▸ What is required:
Starting at the line containing "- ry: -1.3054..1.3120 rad" and ending at the line containing "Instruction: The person", print every line of the material below exactly, both ends included, and stop there.

▶

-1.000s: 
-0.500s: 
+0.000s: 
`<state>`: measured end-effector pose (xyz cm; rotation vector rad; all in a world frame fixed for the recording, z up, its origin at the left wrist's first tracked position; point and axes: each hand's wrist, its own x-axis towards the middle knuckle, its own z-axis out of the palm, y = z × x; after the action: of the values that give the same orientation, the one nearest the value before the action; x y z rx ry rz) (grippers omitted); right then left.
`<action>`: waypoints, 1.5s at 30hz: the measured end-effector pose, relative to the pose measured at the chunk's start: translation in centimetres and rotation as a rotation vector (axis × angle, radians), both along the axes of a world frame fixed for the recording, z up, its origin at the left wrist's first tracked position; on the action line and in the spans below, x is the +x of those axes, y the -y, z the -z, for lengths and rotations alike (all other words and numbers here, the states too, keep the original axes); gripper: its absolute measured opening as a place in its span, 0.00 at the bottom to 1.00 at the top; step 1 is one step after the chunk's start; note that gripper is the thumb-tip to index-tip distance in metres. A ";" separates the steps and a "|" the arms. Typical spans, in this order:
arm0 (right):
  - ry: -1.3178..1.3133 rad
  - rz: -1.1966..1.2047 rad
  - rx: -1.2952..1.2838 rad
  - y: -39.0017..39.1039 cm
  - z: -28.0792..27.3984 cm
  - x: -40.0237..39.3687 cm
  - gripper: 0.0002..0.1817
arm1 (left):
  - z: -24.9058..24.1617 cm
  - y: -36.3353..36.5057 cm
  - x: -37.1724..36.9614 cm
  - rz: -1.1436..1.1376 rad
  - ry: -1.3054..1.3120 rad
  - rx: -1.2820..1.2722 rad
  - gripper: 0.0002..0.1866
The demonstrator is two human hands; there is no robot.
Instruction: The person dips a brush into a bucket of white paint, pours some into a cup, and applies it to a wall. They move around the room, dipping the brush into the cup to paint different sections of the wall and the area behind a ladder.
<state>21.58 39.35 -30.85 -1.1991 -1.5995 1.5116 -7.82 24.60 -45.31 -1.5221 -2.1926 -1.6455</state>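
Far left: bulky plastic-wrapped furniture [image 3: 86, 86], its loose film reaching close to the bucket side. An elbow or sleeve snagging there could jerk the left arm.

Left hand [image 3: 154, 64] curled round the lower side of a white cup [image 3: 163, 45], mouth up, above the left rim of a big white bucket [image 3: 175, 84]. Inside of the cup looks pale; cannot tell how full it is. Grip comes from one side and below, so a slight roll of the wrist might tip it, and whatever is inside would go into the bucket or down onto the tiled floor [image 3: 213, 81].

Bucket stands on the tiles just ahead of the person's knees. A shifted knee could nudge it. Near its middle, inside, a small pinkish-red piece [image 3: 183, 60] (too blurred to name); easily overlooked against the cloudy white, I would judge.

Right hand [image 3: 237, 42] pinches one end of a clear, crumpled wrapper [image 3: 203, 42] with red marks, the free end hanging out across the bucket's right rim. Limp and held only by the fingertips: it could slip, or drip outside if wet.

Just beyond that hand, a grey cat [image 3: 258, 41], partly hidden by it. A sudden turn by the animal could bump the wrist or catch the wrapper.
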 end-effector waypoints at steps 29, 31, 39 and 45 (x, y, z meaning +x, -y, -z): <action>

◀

▸ Solution below:
  - ry: -1.3054..1.3120 rad
  - rx: -1.2820..1.2722 rad
  - gripper: 0.0002..0.1866
The demonstrator is two human hands; there is no robot.
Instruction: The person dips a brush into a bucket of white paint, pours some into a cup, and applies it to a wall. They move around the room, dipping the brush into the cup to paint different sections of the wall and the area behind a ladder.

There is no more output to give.